Villepin mise sur une adoption définitive du CPE "courant mars"

Publié le par rezeid

Dominique de Villepin souhaite que le Contrat première embauche (CPE), mesure-phare du projet de loi sur l'égalité des chances, puisse être "adopté dans le courant du mois de mars", dans un entretien à paraître lundi dans Le Figaro.

 

"Le Sénat va se saisir du texte la semaine prochaine, pour qu'il puisse être adopté dans le courant du mois de mars", déclare le Premier ministre qui n'entend donc pas modifier son calendrier malgré la poursuite de la mobilisation contre le CPE, synonyme de précarité accrue pour les jeunes selon la gauche, les syndicats et les organisations étudiantes.

M. de Villepin comprend toutefois que les jeunes expriment "leurs inquiétudes" et "leurs interrogations", notamment "sur la période initiale de deux ans" durant laquelle l'employeur peut licencier le titulaire d'un CPE sans avoir à justifier sa décision.
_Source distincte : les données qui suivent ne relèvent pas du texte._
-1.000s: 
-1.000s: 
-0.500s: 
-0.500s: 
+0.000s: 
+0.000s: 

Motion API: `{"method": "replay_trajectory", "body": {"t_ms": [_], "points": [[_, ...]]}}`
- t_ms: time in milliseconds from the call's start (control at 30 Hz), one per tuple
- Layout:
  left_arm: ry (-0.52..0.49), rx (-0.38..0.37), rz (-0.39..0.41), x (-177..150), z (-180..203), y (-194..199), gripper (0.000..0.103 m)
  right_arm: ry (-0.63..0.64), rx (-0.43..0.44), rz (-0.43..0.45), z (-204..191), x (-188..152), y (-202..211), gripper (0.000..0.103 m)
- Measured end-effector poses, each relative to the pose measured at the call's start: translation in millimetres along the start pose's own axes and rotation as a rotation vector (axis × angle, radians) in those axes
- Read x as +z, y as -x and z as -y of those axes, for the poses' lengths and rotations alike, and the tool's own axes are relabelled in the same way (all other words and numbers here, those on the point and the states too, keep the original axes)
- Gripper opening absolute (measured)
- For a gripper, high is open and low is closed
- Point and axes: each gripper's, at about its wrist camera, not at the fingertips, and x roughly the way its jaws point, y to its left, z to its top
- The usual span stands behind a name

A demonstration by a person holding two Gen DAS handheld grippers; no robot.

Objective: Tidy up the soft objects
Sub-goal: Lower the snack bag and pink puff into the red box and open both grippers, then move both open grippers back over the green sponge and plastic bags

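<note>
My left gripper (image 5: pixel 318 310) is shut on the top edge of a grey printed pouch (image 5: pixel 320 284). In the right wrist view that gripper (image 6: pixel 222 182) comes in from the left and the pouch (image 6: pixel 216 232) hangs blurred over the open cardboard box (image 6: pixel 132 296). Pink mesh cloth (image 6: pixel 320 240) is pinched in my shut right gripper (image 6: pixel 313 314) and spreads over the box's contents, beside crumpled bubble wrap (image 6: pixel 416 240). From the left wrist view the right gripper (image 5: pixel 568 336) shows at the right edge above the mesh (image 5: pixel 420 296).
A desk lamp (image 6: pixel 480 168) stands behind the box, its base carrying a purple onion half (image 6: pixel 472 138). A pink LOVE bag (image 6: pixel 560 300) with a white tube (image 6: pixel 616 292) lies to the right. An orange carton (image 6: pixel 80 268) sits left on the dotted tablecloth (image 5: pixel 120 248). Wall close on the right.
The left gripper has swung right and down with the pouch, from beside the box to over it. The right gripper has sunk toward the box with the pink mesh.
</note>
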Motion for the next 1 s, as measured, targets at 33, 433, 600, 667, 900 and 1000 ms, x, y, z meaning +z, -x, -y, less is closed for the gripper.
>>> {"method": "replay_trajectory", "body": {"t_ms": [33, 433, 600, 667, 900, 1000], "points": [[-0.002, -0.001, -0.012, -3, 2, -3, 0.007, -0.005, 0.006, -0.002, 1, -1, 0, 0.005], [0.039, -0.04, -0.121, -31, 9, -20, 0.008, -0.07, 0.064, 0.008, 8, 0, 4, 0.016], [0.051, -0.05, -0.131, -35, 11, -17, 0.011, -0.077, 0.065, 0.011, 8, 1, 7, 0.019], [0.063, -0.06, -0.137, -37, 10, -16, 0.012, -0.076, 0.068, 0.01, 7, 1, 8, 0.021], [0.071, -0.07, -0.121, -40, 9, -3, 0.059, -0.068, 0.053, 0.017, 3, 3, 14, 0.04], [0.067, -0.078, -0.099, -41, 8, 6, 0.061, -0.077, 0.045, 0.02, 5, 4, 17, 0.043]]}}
"On n'embauche pas un jeune pour le licencier (...), l'intérêt d'une entreprise qui a formé un salarié, c'est de le garder le plus longtemps possible", affirme le chef du gouvernement.

"J'écoute attentivement" les jeunes et "j'ai demandé à Gilles de Robien et François Goulard", ministres en charge de l'Education nationale, "de poursuivre le dialogue avec eux", ajoute-t-il.

Le CPE "est quelque chose de nouveau", "il faut montrer qu'il permettra à chacun de trouver plus vite un vrai emploi, un logement et donc sa place dans la société".

Rejetant toute critique sur une remise en cause du modèle social français, M. de Villepin estime que son objectif est "au contraire d'offrir à tous les jeunes un accès rapide et sûr à l'emploi auquel il n'ont pas le droit aujourd'hui".

"C'est impossible avec les instruments actuels", affirme-t-il, en arguant que l'Allemagne, l'Espagne ou la Suède "se modernisent" et "mettent en place de nouveaux contrats de travail très proches du CNE ou du CPE".

"Je refuse que la France reste la lanterne rouge du chômage en Europe (bien : en Europe - ndlr). La sécurité passe par le changement: un changement fidèle à nos valeurs, à ce que nous sommes (...) Il n'y pas de fatalité au chômage", ajoute-t-il.